In our previous work ( L. Wiel et al. Human Mutation, 2017 ) we observed that the presence of pathogenic missense variants at an aligned homologous domain position is often paired with the absence of population variation and vice versa. We realized that this type of information could be of great benefit to genetic diagnostics and that therefore it would be helpful to have an easy-to-use web server that could provide access to this wealth of information without the need for a bioinformatics intermediate.
The MetaDome web server is a further extension to our framework that maps population variation and known pathogenic mutations onto “meta-domains”. MetaDome takes as input the gene of interest and allows the user to select the preferred transcript. Using this information MetaDome provides protein domain and pathogenic variant annotation, and generates a ‘tolerance landscape’ for the gene’s protein, which visualizes regional tolerance to normal genetic variation. Furthermore, MetaDome uses homologous protein domain relations to aggregate population-based and pathogenic variants found across the genome that are aligned to the same position for the domain in the gene of interest. The use of these annotations can improve the interpretation of genetic variation.
Software architecture of MetaDome
MetaDome is primarily developed in Python and makes use of the Flask framework for the web server and the communication between the front-end with the back-end and with the database. The software architecture follows the Domain-driven design paradigm. The code is open source and can be found at our GitHub repository. Here are also detailed instructions on how to deploy the MetaDome web server. To ensure MetaDome can be deployed to any environment we have containerized the application via Docker.
Datasets of population and disease-causing genetic variation
Population variation is obtained from the Genome Aggregation Database ( gnomAD).

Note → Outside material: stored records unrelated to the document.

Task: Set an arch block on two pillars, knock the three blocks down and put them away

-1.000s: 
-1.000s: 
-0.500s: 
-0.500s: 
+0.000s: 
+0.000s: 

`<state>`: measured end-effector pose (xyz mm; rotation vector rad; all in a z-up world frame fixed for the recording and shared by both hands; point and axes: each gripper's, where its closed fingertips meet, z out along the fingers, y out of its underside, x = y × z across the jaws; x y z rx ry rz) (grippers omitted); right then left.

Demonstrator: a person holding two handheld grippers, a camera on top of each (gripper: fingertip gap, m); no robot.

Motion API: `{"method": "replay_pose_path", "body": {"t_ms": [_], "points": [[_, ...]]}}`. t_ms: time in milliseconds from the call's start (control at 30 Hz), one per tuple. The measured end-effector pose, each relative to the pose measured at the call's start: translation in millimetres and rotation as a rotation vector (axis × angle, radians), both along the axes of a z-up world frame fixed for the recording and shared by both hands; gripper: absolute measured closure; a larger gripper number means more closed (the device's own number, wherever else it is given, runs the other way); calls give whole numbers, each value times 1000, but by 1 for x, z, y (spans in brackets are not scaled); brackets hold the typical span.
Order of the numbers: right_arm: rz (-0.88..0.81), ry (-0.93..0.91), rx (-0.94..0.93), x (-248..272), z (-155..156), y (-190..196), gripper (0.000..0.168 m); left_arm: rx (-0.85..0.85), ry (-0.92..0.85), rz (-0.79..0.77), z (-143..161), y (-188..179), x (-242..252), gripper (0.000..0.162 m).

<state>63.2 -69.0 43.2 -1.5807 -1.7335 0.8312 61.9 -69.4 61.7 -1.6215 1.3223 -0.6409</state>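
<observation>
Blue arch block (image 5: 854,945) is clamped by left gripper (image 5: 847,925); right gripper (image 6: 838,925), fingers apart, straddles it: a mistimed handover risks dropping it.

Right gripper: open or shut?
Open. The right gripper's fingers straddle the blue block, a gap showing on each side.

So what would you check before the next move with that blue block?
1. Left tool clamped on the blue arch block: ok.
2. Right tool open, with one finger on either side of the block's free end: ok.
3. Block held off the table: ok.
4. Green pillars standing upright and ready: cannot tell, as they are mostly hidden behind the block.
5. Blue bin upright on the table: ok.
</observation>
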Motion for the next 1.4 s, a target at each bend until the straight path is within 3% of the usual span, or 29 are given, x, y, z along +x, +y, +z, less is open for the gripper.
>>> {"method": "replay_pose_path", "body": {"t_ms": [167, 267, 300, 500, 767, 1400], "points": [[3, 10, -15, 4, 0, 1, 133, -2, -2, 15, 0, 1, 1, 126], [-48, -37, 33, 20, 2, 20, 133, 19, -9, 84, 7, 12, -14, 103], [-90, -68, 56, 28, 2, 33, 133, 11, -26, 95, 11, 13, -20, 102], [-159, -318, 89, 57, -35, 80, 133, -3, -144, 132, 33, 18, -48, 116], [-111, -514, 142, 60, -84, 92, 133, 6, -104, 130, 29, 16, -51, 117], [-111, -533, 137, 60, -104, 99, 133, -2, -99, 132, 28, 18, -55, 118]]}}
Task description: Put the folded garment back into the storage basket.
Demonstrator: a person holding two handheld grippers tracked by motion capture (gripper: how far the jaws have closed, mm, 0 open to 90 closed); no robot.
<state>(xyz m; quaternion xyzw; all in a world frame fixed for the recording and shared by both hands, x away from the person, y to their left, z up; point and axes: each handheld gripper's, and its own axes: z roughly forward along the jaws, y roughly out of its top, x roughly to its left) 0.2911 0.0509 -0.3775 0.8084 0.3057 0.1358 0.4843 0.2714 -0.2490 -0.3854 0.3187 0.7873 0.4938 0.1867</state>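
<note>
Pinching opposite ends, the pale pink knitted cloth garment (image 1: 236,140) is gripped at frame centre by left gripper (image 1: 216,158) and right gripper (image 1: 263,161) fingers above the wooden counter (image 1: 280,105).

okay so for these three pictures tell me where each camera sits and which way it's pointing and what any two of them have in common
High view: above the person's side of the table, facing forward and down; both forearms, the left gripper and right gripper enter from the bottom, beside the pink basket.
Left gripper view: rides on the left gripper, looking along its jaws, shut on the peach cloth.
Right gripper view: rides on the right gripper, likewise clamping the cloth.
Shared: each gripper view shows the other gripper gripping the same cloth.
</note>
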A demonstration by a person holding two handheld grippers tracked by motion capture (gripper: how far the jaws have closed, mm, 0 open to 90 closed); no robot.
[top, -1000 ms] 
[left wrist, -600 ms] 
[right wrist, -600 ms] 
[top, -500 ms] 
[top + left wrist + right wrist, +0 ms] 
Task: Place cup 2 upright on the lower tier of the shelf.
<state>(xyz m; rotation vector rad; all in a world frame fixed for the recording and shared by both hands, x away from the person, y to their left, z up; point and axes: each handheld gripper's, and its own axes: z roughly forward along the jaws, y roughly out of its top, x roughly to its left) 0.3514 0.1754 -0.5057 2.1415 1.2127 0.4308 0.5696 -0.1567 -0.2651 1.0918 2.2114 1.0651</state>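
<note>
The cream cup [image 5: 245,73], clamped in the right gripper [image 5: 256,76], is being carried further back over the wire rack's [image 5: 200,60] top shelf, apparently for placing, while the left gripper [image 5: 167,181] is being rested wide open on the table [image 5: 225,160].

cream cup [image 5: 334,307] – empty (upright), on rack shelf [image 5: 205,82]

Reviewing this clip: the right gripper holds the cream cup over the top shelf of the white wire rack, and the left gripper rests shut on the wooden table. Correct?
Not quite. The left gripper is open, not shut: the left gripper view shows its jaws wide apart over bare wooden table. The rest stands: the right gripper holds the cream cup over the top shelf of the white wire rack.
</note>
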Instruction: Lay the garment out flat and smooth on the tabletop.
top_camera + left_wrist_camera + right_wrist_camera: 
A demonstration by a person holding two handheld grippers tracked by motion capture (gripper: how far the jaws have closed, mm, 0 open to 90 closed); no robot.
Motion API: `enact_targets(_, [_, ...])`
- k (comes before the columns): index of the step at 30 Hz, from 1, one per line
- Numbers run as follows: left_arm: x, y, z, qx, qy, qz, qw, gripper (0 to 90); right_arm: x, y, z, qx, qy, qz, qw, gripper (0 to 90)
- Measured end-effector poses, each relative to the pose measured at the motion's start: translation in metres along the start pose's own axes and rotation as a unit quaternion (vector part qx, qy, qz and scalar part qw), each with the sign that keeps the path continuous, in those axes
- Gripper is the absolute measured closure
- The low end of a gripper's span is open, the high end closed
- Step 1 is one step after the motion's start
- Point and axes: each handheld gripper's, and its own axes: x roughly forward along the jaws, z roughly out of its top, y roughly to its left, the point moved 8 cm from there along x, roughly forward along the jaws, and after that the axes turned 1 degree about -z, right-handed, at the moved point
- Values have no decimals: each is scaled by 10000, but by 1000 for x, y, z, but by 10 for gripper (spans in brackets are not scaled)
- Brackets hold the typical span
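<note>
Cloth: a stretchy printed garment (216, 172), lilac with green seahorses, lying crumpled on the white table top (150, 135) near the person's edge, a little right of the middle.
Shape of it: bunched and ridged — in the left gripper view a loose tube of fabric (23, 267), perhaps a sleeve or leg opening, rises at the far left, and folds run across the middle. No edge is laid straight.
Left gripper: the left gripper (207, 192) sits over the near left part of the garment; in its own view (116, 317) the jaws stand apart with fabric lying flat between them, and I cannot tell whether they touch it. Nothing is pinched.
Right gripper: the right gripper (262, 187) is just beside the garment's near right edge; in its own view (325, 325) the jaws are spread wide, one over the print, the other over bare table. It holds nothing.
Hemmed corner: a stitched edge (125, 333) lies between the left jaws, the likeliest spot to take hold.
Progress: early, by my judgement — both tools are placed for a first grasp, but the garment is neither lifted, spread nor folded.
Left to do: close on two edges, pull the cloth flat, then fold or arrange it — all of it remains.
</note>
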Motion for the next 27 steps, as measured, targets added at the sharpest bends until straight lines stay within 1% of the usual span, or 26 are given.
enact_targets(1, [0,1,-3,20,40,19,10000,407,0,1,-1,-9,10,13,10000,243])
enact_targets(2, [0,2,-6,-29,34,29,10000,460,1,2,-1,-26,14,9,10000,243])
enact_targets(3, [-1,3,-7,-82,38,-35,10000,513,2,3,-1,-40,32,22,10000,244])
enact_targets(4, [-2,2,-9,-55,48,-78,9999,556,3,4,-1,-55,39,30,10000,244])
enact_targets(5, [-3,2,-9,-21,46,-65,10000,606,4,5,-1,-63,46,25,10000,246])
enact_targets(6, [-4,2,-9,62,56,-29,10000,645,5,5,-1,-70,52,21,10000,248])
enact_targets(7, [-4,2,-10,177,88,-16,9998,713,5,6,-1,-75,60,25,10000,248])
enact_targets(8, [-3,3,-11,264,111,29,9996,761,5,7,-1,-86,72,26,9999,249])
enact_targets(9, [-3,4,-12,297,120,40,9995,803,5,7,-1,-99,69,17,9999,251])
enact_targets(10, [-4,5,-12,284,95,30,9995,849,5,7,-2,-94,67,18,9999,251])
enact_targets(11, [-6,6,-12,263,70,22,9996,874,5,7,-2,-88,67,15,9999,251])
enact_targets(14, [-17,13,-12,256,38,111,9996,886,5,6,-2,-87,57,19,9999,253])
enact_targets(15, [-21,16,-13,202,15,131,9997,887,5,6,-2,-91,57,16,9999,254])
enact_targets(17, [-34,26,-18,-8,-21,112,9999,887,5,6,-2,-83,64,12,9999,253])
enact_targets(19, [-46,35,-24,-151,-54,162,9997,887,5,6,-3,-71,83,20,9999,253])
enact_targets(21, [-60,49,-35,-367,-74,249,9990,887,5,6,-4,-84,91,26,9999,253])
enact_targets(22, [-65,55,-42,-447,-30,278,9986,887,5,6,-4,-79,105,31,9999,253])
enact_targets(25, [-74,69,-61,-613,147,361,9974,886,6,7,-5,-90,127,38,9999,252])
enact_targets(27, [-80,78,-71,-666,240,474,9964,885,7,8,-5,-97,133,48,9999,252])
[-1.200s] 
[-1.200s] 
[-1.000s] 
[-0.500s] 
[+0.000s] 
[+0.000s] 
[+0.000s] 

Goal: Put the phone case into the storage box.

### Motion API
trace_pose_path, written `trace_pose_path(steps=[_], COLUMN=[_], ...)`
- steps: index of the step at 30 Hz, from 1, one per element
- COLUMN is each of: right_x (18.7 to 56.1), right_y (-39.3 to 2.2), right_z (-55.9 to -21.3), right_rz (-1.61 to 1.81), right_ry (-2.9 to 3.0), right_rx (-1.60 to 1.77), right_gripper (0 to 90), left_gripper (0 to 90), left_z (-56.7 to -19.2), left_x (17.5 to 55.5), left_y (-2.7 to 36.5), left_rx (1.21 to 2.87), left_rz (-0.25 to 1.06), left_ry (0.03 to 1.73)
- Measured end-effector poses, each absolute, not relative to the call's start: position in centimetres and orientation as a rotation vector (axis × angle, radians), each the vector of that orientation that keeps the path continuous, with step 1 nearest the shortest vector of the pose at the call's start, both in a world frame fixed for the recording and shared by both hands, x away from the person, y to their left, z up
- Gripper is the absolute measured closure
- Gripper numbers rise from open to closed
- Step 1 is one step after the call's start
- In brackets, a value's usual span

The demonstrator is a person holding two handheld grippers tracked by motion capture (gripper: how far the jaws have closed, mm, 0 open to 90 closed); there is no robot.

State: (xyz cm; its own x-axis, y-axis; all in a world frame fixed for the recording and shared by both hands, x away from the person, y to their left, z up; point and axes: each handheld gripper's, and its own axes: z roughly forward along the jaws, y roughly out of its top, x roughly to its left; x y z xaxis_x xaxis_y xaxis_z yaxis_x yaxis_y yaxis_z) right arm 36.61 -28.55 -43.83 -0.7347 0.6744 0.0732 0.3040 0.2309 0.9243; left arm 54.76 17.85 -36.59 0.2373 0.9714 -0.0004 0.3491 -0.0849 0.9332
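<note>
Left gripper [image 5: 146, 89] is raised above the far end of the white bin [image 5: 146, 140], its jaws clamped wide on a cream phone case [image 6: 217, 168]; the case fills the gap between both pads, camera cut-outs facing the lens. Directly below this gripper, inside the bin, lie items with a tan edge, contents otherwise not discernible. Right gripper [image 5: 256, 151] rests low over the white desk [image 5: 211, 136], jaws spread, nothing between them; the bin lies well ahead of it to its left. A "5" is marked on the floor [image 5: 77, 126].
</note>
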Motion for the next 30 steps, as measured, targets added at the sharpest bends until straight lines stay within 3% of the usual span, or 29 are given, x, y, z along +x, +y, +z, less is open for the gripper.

MetaDome uses the VCF file and selects all synonymous and missense variants that meet the PASS filter criteria. For the disease-causing missense variants the VCF file from the public archive of clinically relevant variants (ClinVar) that have with disease-causing (Pathogenic) status are used.
A mapping between the world of genomics and proteomics
MetaDome features a PostgreSQL relational database wherein a complete mapping between genomic and protein positions is stored together with domain region annotation. The mapping is auto-generated by the MetaDome web server from the GENCODE Basic set and the UniProtKB/Swiss-Prot databank. The auto-generation is performed for each translation in the GENCODE set via a Protein-Protein BLAST to human Swiss-Prot canonical and isoform sequences. Only identical sequences are used for the mapping, for the others only the existence of the transcript is registered in the database.
Next, for each identical match between translation and Swiss-Prot sequence a ClustalW2 alignment is made between the two sequences. Then, for each nucleotide a mapping is made between the genomic position and the protein position that is stored in the database. As only the protein-coding information of a gene is needed for MetaDome each mapping represents a part of a codon. Each mapping is linked to a gene translation and a Swiss-Prot entry.
After the mapping process is complete, each Swiss-Prot sequence in the database is annotated via InterProScan for Pfam-A protein domains and each of these results are stored in the database. After this step the construction of the database is finished, but it is followed by constructing all meta-domain alignments. If you require a pre-build version of our database, please Contact us.
Composing a meta-domain
The meta-domains consist of homologous Pfam protein domain instances which are annotated for all protein sequences in our database via InterproScan. All domains that have multiple instances annotated to proteins are considered candidates for meta-domains. We consider protein domain homologues to have the same Pfam domain identifier which occur more than once for different regions in the genome. For each domain that respects this criteria, we generate a multiple sequence alignment (MSA) in the following manner. We retrieve all sequences for these domain instances, then we retrieve the Pfam HMM corresponding to the identifier and use the HMMER tool to align these protein sequences. This results in a Stockholm formatted MSA file which can be interpreted by any alignment visualization software of choice such as Jalview. In this Stockholm formatted file, all columns that correspond to the domain consensus represent the same homologous positions.
These Stockholm files are retrieved by the MetaDome web server when a user request meta-domain information for a position of their interest. Upon retrieval of this Stockholm file, the mapping database is used to obtain the corresponding genomic positions for each residue. These genomic positions are then used to annotate gnomAD or ClinVar single nucleotide variants found for the same columns.
Computing genetic tolerance and generating a tolerance landscape
We use the non-synonymous over synonymous ratio to quantify genetic tolerance in our Tolerance Landscape visualization. In our setting this score is based on the single nucleotide missense and synonymous variants (SNVs) from gnomAD in a protein-coding region. This score was corrected for the sequence composition of the protein coding region based on the total possible missense and synonymous SNVs. The generation of a Tolerance Landscape is a result of computing this ratio as a sliding window of 21 residues over the entirety of the protein of interest (e.g. calculated for ten residues left and right of each residue).